Among the entries below, extract exactly the lines that run from the one with "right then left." through the one with "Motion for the", both ends included.
*** Block opens ***
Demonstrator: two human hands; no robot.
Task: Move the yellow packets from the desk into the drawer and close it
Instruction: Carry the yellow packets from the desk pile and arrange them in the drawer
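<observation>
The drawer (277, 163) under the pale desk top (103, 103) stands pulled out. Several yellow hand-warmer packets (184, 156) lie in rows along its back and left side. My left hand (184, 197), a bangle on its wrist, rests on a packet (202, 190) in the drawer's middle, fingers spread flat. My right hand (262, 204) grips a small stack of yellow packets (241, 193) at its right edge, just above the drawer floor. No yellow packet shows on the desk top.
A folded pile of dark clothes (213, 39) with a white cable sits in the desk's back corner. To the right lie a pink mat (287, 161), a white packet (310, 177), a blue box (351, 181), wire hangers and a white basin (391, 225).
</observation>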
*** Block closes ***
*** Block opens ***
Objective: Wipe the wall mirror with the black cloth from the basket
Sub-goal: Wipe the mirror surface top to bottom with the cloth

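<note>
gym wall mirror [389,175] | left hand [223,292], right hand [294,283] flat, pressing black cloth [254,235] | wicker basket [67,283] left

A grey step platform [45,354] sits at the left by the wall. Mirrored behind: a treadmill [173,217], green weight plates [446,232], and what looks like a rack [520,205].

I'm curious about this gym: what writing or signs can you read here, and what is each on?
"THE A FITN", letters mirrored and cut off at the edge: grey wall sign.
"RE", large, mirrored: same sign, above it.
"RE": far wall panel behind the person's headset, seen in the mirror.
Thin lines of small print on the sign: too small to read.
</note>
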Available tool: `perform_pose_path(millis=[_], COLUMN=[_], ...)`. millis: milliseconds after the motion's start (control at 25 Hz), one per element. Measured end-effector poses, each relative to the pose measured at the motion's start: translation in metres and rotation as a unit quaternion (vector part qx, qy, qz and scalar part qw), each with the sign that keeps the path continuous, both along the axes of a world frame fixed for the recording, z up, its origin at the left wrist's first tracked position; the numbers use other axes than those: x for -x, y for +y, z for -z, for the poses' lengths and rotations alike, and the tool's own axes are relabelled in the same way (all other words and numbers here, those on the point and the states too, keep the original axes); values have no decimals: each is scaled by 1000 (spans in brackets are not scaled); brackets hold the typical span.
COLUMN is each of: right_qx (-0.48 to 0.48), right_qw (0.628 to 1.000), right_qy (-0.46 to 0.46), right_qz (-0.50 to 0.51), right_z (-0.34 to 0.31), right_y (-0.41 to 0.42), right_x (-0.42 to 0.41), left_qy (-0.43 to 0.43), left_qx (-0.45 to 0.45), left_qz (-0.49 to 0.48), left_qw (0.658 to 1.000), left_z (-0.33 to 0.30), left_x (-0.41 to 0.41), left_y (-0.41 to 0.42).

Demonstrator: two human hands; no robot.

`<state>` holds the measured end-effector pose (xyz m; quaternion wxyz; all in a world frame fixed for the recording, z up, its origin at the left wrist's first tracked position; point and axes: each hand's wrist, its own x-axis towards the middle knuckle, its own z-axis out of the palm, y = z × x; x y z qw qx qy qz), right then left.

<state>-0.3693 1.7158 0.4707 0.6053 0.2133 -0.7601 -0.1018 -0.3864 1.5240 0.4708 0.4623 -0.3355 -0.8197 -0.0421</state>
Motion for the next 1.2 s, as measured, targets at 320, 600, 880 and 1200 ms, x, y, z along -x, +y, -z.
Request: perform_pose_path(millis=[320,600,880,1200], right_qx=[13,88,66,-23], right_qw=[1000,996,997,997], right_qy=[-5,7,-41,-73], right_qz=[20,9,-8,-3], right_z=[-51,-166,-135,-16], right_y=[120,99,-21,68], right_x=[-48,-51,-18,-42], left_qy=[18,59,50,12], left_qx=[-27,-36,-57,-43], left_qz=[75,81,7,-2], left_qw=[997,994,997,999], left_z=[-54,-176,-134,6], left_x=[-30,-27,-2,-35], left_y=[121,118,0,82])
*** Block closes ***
**Exercise response**
`<state>` holds the measured end-effector pose (xyz m; quaternion wxyz; all in a world frame fixed for the recording, z up, its origin at the left wrist's first tracked position; point and axes: each hand's wrist, its own x-axis towards the middle knuckle, its own z-axis out of the palm, y = z × x; x y z qw qx qy qz), right then left.

<state>-0.3693 1.7158 0.4707 0.6053 0.2133 -0.7601 -0.1018 -0.3864 1.5240 0.4708 0.4623 -0.3355 -0.8197 -0.0421</state>
Motion for the next 1.2 s, as measured, targets at 320, 600, 880 and 1200 ms, x, y, z along -x, +y, -z.

This output is complete, and the exercise is done.